• _Exercise description_
Would you copy exactly the lines in the data below from the one that has "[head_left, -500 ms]" through the one that has "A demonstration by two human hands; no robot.", dropping any pictures?

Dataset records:
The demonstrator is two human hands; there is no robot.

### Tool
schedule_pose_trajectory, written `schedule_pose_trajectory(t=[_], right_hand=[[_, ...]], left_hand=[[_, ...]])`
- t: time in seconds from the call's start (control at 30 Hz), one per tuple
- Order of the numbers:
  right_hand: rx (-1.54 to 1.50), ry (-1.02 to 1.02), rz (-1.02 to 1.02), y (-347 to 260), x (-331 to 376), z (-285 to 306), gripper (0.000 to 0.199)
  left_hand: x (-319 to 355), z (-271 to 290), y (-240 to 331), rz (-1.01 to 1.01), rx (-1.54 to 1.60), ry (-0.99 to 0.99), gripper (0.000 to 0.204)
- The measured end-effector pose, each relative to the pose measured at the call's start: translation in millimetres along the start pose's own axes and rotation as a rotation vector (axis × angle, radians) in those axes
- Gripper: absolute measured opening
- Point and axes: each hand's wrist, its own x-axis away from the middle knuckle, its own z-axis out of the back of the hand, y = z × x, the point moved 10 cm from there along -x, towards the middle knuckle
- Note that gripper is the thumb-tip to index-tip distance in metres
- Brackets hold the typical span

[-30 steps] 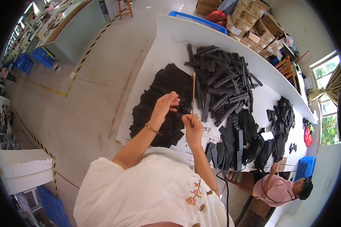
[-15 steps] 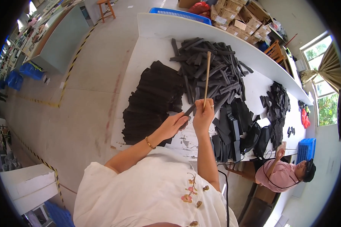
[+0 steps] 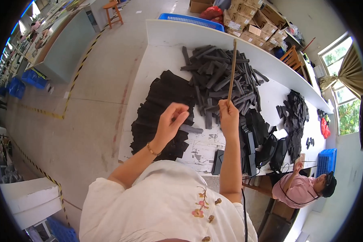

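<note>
My right hand (image 3: 229, 117) is closed around the lower end of a thin wooden stick (image 3: 232, 70), which points up and away over a heap of dark grey fabric tubes (image 3: 218, 72). My left hand (image 3: 171, 123) is lifted above a spread of overlapping black fabric pieces (image 3: 161, 94). Its fingers are curled, with a gap to the thumb and nothing seen in them. Just beside it, one grey fabric tube (image 3: 191, 129) lies partly over the black pieces and partly on the white table (image 3: 199, 151).
Right of my right arm are black flat pieces (image 3: 218, 161) and black pouches (image 3: 270, 149). Another black pile (image 3: 293, 121) lies farther right, near a seated person in pink (image 3: 296, 187). A raised white board (image 3: 181, 30) edges the table's far side. A blue basket (image 3: 189, 21) stands behind it.
My hands have parted: the left moved left and let go of the grey tube, which now lies on the table. My right hand moved right with the stick.
</note>
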Motion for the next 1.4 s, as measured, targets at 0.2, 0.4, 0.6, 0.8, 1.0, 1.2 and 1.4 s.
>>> schedule_pose_trajectory(t=[0.2,0.4,0.6,0.8,1.0,1.2,1.4], right_hand=[[-0.153,-0.143,-0.050,-3,22,-39,0.023],[-0.245,-0.119,-0.012,11,44,-49,0.017],[-0.415,-0.160,-0.182,41,51,-64,0.014],[-0.300,-0.207,-0.150,41,51,-76,0.017],[-0.487,-0.074,-0.175,49,39,-66,0.015],[-0.294,0.113,-0.106,57,23,-43,0.020],[-0.102,0.366,0.013,43,-35,34,0.023]], left_hand=[[-26,-41,-27,0.176,0.147,-0.247,0.015],[-16,-37,-55,0.322,0.218,-0.167,0.015],[-3,-34,-77,0.444,0.725,0.065,0.017],[-20,-22,-68,0.267,0.296,0.029,0.023],[19,-50,-85,0.638,0.617,-0.060,0.033],[93,-72,-111,0.800,0.437,-0.424,0.029],[135,-58,-122,0.757,0.170,-0.672,0.028]])
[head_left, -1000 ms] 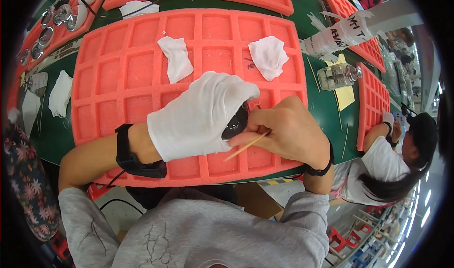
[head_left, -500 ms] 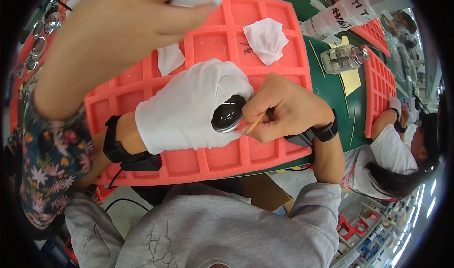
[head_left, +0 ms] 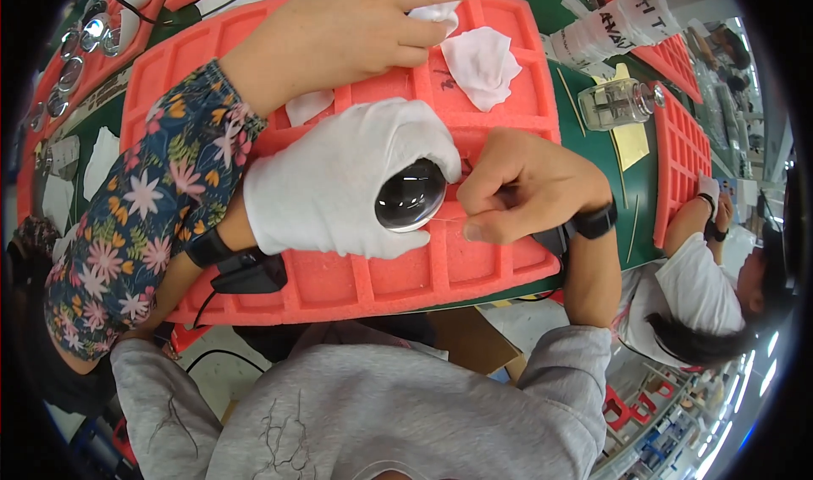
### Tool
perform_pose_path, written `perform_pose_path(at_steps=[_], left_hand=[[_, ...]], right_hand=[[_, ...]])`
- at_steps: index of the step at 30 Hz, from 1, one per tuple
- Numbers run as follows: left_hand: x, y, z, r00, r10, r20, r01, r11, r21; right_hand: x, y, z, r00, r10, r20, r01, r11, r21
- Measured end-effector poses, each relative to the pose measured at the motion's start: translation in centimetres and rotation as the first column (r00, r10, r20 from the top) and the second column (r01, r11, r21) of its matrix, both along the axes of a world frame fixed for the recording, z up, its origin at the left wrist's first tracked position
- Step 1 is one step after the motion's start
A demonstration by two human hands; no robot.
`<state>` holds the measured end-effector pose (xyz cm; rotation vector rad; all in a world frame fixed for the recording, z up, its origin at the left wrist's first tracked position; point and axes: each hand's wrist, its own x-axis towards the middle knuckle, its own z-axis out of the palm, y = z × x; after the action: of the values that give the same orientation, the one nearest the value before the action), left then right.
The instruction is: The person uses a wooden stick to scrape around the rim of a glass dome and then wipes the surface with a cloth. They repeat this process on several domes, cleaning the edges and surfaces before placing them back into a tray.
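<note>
- The left hand (head_left: 339, 183), in a white glove, cups a round glass lens (head_left: 411, 195) from behind, over the middle of the orange foam tray (head_left: 339, 281); the lens is held clear of the tray's pockets.
- The right hand (head_left: 521, 183), bare, is closed in a pinch at the lens edge. What it pinches is hidden — cannot tell whether a tool is there.
- Risk: bare fingertips sit just beside the polished face; a slip would likely leave a smear or scratch.
- Risk: a co-worker's arm in a floral sleeve (head_left: 144, 217) reaches across above the gloved hand toward a white wipe (head_left: 436, 12). A bump from it could jolt the lens out of the grip.
- Containers: the tray's square pockets are mostly bare; a few hold crumpled white wipes, one (head_left: 481, 61) at the upper right.
- A small glass jar (head_left: 616, 103) with a metal cap lies on the green table (head_left: 631, 183); contents not legible.
</note>
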<state>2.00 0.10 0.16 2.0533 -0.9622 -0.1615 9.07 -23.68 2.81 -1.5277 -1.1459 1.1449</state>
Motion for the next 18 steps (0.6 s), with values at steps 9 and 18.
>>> perform_pose_path(at_steps=[9,18], left_hand=[[-2.7,-1.2,0.1,0.934,0.287,0.211,-0.289,0.957,-0.022],[-2.8,-1.6,0.0,0.908,0.327,0.263,-0.33,0.943,-0.036]], right_hand=[[-3.6,0.5,4.0,0.639,-0.185,0.746,0.276,0.961,0.002],[-3.6,1.5,1.9,0.691,-0.221,0.688,0.271,0.962,0.037]])
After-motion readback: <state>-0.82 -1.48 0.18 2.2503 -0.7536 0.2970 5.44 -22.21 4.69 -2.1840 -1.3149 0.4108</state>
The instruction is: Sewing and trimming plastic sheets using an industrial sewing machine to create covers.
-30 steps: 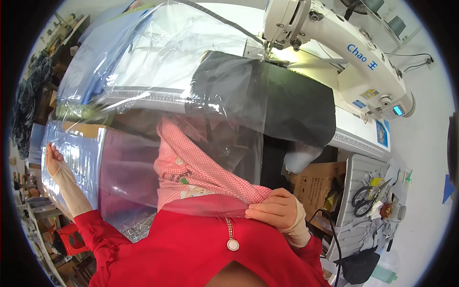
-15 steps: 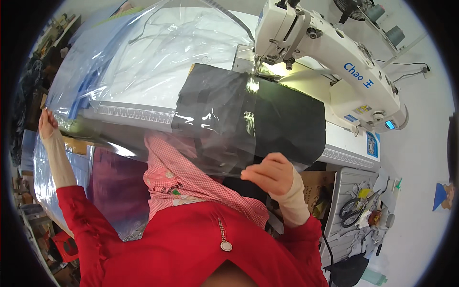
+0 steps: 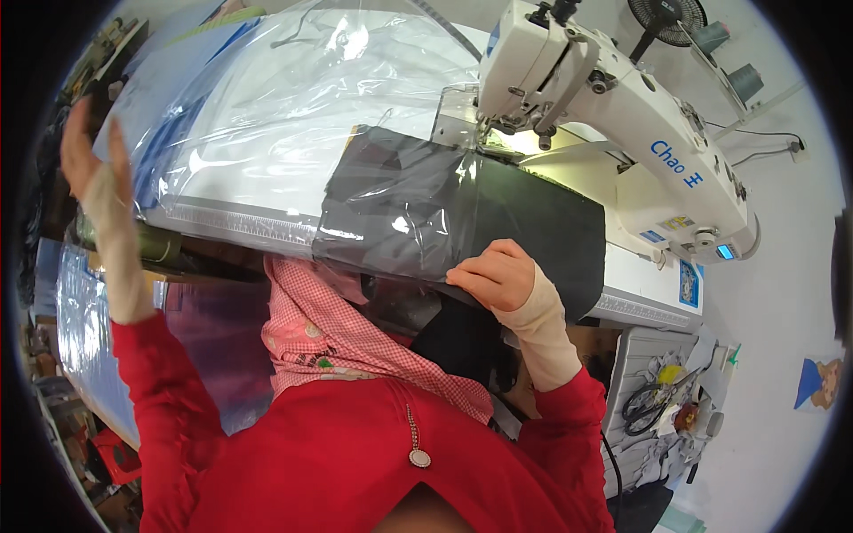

• _Answer box_
[head_left, -500 ms] 
[head_left, +0 ms] 
### Tool
perform_pose_path, written `perform_pose_path(at_steps=[_], left_hand=[[_, ...]], right_hand=[[_, ...]])`
- at_steps: index of the step at 30 Hz, from 1, one per tuple
- Numbers run as follows: left_hand: x, y, z, r00, r10, r20, r01, r11, r21; right_hand: x, y, z, r00, r10, r20, r01, r11, r21
- Measured end-effector poses, each relative to the pose measured at the motion's start: translation in centimetres and rotation as the first column (r00, r10, r20 from the top) and the second column (r01, r11, r21) of its matrix, both along the axes of a world frame fixed for the recording, z up, its origin at the left wrist's first tracked position
- Step 1 is one step after the motion's start
A demonstration by two human hands; no robot.

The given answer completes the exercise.